> What is required
Take nothing but the lines from the one with "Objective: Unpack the" through the one with "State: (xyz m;" in the entries below, both ends kept, and return them exactly with pictures left out.

> Source data
---*---
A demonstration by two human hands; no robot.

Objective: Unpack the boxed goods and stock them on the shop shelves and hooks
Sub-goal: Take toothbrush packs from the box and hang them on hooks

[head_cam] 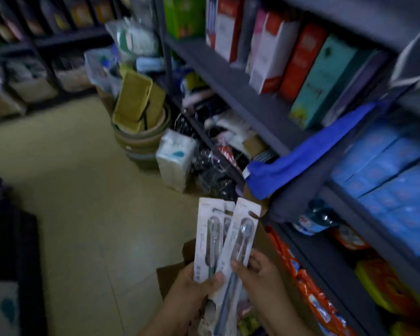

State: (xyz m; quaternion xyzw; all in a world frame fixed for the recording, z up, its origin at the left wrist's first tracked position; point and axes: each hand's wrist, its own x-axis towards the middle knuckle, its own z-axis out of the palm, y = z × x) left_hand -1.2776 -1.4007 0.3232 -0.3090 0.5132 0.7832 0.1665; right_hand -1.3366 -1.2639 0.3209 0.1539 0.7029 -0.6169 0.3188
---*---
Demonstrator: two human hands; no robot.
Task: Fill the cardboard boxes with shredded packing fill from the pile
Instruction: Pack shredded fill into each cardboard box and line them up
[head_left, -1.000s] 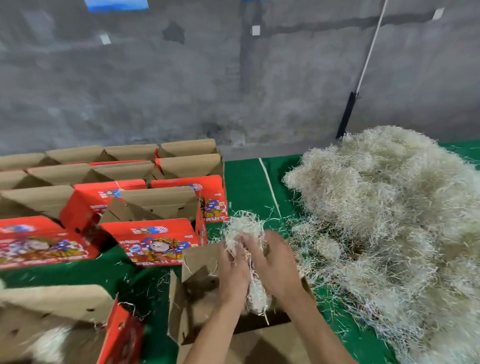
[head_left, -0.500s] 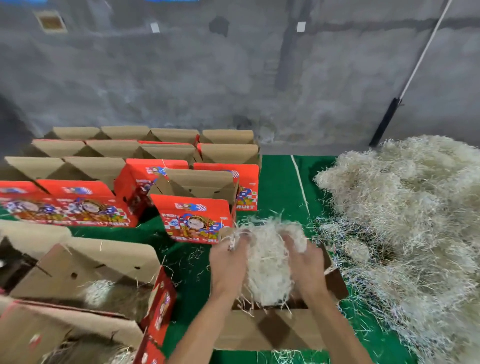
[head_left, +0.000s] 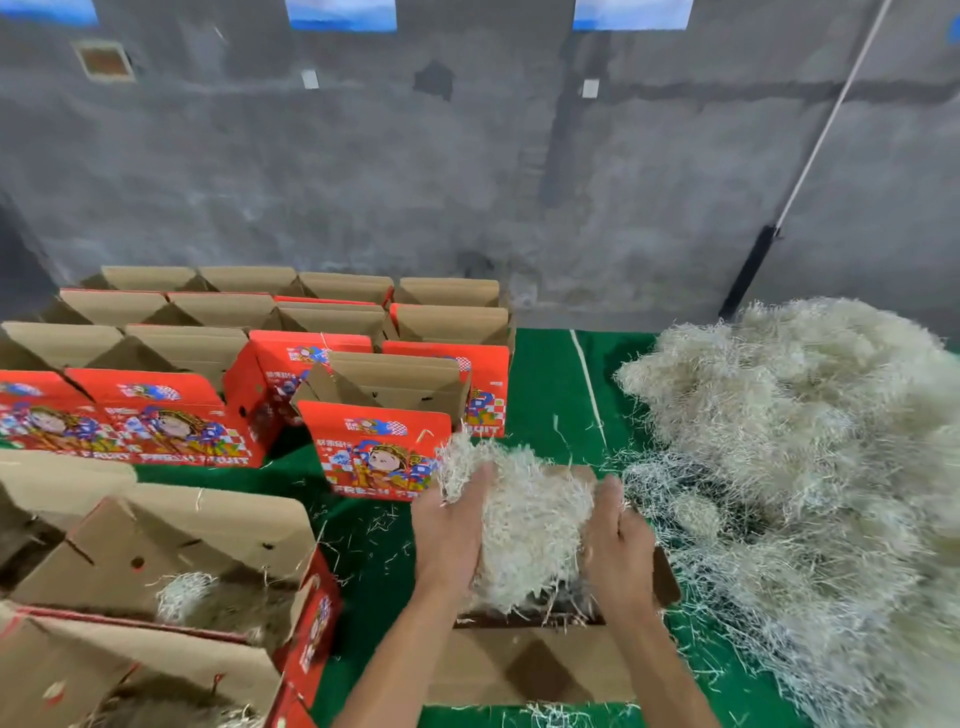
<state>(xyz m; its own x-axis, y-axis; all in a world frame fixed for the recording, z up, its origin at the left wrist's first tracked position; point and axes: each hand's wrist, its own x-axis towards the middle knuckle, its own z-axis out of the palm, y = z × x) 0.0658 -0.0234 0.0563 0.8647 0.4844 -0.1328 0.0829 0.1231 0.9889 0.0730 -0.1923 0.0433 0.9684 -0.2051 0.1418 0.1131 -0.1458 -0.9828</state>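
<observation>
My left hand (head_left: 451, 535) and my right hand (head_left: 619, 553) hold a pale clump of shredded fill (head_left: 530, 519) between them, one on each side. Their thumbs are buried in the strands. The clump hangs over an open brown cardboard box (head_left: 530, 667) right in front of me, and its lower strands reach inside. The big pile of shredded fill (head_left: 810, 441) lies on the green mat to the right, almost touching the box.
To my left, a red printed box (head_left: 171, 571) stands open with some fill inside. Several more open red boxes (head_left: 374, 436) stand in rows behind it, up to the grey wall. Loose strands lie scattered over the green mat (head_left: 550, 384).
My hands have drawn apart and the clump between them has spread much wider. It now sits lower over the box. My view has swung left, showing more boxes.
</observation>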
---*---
> Task response
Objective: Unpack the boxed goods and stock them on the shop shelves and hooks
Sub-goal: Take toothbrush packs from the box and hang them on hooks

[head_cam] 

State: (xyz m; quaternion xyzw; all in a world frame fixed for the recording, z up, its origin at the left wrist's first tracked position; point and axes: each hand's wrist, its own x-axis towards the middle knuckle, its own z-axis out of the palm, y = z × x) left_hand -1.2776 -1.4007 0.3232 -0.3090 0.5132 0.7832 0.1665; right_hand -1.3366 -1.2639 0.3209 0.1539 0.7029 -0.6169 0.3188

This output has come to an end.